Stainless steel is essentially a low carbon steel which contains chromium at 10% or more by weight. It is this addition of chromium that gives the steel its unique stainless, corrosion resisting properties. The chromium content of the steel allows the formation of a rough, adherent, invisible, corrosion-resisting chromium oxide film on the steel surface. If damaged mechanically or chemically, this film is self-healing, providing that oxygen, even in very small amounts, is present. The corrosion resistance and other useful properties of the steel are enhanced by increased chromium content and the addition of other elements such as molybdenum, nickel and nitrogen. There are more than 60 grades of stainless steel. However, the entire group can be divided into five classes. Each is identified by the alloying elements which affect their microstructure and for which each is named.
CATEGORIES OF STAINLESS STEEL
Austenitic - A family of alloys containing chromium and nickel (and manganese and nitrogen when nickel levels are reduced), generally built around the type 302 chemistry of 18% Cr, 8% Ni, and balance mostly Fe. These alloys are not hardenable by heat treatment.

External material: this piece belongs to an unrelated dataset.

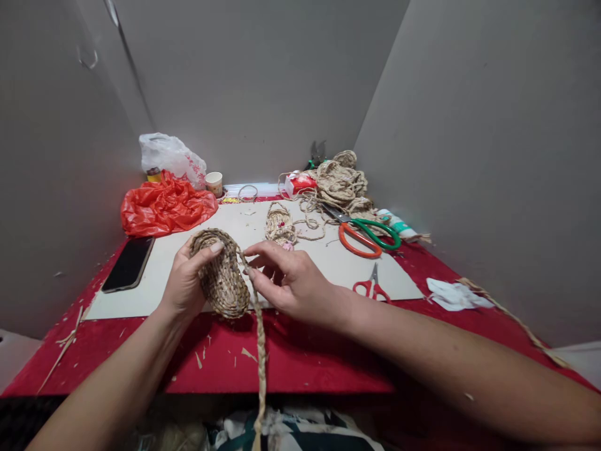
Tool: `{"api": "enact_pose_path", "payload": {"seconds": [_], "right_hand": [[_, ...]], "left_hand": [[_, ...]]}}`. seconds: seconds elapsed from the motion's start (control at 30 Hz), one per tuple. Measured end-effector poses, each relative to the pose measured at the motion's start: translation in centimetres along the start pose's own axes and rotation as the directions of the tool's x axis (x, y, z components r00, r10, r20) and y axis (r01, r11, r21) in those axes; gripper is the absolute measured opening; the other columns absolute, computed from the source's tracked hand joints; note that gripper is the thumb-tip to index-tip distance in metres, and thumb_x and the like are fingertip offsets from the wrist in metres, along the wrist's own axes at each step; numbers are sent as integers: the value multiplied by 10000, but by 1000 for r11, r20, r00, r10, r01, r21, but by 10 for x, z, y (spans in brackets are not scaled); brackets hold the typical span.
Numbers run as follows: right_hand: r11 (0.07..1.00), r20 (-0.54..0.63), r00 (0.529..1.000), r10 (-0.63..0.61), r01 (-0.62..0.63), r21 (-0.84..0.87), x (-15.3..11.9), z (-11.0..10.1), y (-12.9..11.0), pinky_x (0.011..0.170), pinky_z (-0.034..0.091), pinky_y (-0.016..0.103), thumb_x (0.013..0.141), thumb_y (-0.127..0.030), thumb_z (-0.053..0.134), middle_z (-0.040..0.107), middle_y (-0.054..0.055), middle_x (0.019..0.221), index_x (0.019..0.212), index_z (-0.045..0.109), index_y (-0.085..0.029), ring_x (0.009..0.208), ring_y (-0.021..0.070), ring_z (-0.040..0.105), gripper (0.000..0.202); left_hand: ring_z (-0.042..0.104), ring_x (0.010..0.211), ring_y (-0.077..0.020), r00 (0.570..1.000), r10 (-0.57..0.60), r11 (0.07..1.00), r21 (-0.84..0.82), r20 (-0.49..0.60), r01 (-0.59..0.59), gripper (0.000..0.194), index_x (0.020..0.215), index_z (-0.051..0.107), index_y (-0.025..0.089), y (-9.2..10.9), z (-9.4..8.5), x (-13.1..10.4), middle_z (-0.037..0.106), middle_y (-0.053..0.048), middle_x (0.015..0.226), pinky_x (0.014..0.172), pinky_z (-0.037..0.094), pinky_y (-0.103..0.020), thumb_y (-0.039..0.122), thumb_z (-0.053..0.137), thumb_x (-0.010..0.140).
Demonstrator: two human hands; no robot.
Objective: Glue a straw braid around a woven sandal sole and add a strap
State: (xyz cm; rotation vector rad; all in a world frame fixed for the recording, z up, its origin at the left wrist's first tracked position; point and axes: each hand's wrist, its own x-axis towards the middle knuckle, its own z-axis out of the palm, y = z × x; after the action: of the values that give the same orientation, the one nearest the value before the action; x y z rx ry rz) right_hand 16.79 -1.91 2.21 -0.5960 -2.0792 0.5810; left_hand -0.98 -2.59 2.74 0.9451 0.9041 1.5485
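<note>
My left hand (pixel 186 275) grips a small woven straw slipper (pixel 224 285) by its left side, the thumb pressed over its upper rim. A braided straw cord (pixel 260 351) runs from the slipper's right edge and hangs down past the table's front edge. My right hand (pixel 286 279) pinches this cord close to the slipper's edge with thumb and index finger; the other fingers are curled. Behind the hands, on the pale board (pixel 154 275), lies another small woven slipper (pixel 280 224) with a red bead on it.
Large scissors (pixel 361 230) with orange and green handles and small red scissors (pixel 373 287) lie to the right. Coiled braid (pixel 342 181) is heaped behind. A phone (pixel 129 266), an orange plastic bag (pixel 166 207) and a paper cup (pixel 214 183) sit left. Grey walls (pixel 253 81) enclose the red table.
</note>
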Motion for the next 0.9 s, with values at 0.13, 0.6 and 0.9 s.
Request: {"api": "enact_pose_path", "payload": {"seconds": [0.13,0.6,0.9], "right_hand": [[999,-42,998,-45,45,-3,-1,1,2,503,414,172,827,-104,523,589,-26,632,1016,581,-111,483,55,495,197],[958,-118,972,204,-174,226,3,3,3,530,441,199,825,-188,576,600,-24,637,983,624,-119,527,67,530,179],[996,-142,990,12,2,92,-2,7,9,605,506,227,833,-135,550,716,55,774,929,708,-124,666,120,646,185]], "left_hand": [[595,632,-107,1000,-2,1000,4,-5,2,236,865,633,158,-2,1,0,648,18,743,670,499,-227,189,749,662],[579,621,-99,999,45,997,62,-7,-44,215,851,632,188,-3,7,-6,633,34,739,648,490,-219,206,751,672],[576,624,-103,998,51,990,131,-22,-48,221,849,627,193,-8,7,-8,621,32,742,626,476,-213,231,754,672]]}}
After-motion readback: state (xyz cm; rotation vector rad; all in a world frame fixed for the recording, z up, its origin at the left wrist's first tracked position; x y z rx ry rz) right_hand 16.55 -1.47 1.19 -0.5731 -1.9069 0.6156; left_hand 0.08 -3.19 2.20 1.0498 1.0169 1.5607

Ferritic - This group of alloys generally containing only chromium, with the balance mostly Fe, are based upon the type 430 composition of 17% Cr. These alloys are somewhat less ductile than the austenitic types and again are not hardenable by heat treatment.
Martensitic - The members of this family of stainless steels may be hardened and tempered just like alloy steels. Their basic building block is type 410 which consists of 12% Cr, 0.12% C, and balance mostly Fe.
IV. Precipitation-Hardening - These alloys generally contain Cr and less than 8% Ni, with other elements in small amounts. As the name implies, they are hardenable by heat treatment.
Duplex - This is a stainless steel alloy group, or family, with two distinct microstructure phases -- ferrite and austenite. The Duplex alloys have greater resistance to chloride stress corrosion cracking and higher strength than the other austenitic or ferritic grades.
Cast - The cast stainless steels, in general, are similar to the equivalent wrought alloys. Most of the cast alloys are direct derivatives of one of the wrought grades, as C-8 is the cast equivalent of wrought type 304. The C preceding a designation means that the alloy is primarily used for resistance to liquid corrosion. An H designation indicates high temperature applications.
BENEFITS OF STAINLESS STEEL
Corrosion Resistance - Lower alloyed grades resist corrosion in atmospheric and pure water environment, while high-alloyed grades can resist corrosion in most acids, alkaline solutions, and chlorine bearing environments, properties which are utilized in process plants.
Fire and Heat Resistance- Special high chromium and nickel-alloyed grades resist scaling and retain strength at high temperatures.
Hygiene - The easy cleaning ability of stainless steel make it the first choice for strict hygiene conditions, such as hospitals, kitchens, abattoirs, and other food processing plants.
Aesthetic Appearance - The bright, easily maintained surface of stainless steel provides a modern and attractive appearance.
Strength-to-Weight Advantage - The work-hardening property of austenitic grades, that results in a significant strengthening of material from cold-working alone, and the high strength duplex grades, allow reduced material thickness over conventional grades, therefore cost savings.
Ease of Fabrication - Modern steel-making techniques mean that stainless can be cut, welded, formed, machined, and fabricated as readily as traditional steels.
Impact Resistance - The austenitic microstructure of the 300 series provides high toughness, from elevated temperatures to far below freezing, making these steels particularly suited to cryogenic applications.
Long Term Value - When the total life cycle costs are considered, stainless is often the least expensive material option.